I think you are overreaching because I don’t know how we could ever decide whether or not your basic premises (something can’t come from nothing, no infinite chain of causality, time has a beginning) are any good. They sound reasonable in the way that every culture’s prejudices sound reasonable within their historical context, and they may be just as unreasonable as “curved space” and quantum indeterminacy would have seemed in other times and cultures. It seems to me that something came from nothing at one point, or something was always there (which does not in itself suggest a Supreme Being with omniscience and omnipotence. That something could be the universe itself, the strangeness of which we have only begun to understand.), but I see no way to decide and to be certain that there are not other possibilities that I haven’t thought of yet.
If we are going to be reasonable at all we must accept some self-evident truths.
I agree that reasoning can only occur based on some set of premises that we already believe, but I also recognize that some of our beliefs may not be true.
If you do not think that the ideas of potentiality and actuality describe things, then I suppose we cannot have a reasonable discussion…
My point is that this specialized Aristotelian way of talking is not one I see much value in. It is a lot of wheel spinning about essences that have little that I can see to do with our condition of existence. If you immerse yourself in such ancient Greek philosophizing, you will undoubtedly find that it confirms your Catholic beliefs since the Catholic theology was formed based on Aristotelian thinking to begin with. Since there are lots of other systems of thought available, to me its like using the data that suggested a hypothesis as confirmation of that same hypothesis. Science without the experimentation.

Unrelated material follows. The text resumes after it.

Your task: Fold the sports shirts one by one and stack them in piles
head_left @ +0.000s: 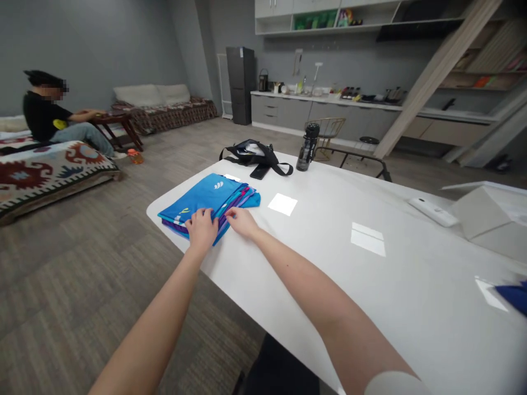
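Observation:
A stack of folded garments [208, 193], bright blue on top with purple, pink and teal layers at its side, lies at the table's left end. A white logo and a small yellow mark show on the top piece. My left hand [202, 226] rests on the near edge of the stack, its fingers a little apart and bent over the cloth. At the right side of the stack, the fingers of my right hand [242, 221] are pinched together on the edge of the layers. Exactly which layer they grip is hidden.
On the white table [313, 247] are a black bag [251, 151], a phone [259, 171], a dark bottle [308, 147], a white device [432, 212], a white box [494, 219] and dark blue cloth [514, 296]. A seated person [53, 112] is at far left.

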`<action>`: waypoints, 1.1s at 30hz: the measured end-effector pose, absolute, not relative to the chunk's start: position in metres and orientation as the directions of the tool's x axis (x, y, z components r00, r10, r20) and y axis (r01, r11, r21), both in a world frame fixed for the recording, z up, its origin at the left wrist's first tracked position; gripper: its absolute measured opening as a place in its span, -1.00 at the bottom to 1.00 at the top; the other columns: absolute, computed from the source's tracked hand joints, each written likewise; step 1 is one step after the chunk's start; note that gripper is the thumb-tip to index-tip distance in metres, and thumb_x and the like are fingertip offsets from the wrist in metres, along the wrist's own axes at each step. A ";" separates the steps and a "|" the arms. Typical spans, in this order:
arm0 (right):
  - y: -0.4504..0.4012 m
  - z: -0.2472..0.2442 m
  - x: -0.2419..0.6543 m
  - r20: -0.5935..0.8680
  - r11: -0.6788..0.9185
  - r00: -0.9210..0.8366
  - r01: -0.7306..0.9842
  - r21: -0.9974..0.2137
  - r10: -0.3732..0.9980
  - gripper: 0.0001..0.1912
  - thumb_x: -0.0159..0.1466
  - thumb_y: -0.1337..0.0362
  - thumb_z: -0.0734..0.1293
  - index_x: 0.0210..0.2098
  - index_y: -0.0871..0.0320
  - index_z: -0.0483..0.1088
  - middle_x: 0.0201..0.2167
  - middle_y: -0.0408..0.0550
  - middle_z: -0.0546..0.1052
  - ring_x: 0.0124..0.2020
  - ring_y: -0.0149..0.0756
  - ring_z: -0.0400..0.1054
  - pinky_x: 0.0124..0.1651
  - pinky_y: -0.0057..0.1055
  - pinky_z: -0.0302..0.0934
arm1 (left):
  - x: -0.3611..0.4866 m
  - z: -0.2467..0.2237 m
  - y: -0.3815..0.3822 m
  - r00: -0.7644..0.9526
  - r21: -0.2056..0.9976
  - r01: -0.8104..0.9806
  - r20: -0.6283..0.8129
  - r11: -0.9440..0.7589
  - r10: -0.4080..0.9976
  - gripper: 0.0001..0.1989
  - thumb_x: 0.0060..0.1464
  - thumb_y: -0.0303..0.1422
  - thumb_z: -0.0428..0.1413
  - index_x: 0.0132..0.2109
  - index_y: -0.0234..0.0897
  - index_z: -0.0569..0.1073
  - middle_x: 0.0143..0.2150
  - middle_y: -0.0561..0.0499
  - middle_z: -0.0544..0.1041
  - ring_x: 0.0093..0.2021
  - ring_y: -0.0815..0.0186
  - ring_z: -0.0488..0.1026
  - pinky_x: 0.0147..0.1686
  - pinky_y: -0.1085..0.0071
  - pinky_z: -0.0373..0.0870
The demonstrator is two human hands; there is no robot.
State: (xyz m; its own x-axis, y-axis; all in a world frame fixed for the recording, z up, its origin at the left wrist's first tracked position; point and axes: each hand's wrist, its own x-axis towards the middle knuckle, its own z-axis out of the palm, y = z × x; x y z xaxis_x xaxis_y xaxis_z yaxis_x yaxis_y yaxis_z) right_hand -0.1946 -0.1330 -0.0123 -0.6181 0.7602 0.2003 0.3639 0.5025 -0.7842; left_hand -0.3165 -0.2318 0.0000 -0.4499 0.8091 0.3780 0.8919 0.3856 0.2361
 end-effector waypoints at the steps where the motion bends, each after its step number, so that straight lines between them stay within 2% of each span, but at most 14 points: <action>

But if you want to discuss Aquinas’s proofs, there are usually lots of threads and lots of people around here who will be happy to do that. I don’t find them convincing or worth my time in discussing because I think they assume too much and are too far removed from the human condition to be of interest.

If these proofs are so incontrovertible, why do you suppose that God is not considered to be proven beyond a reasonable doubt in academic circles in the way that, say, the Pythagorean Theorem is known to be have been proven once and for all?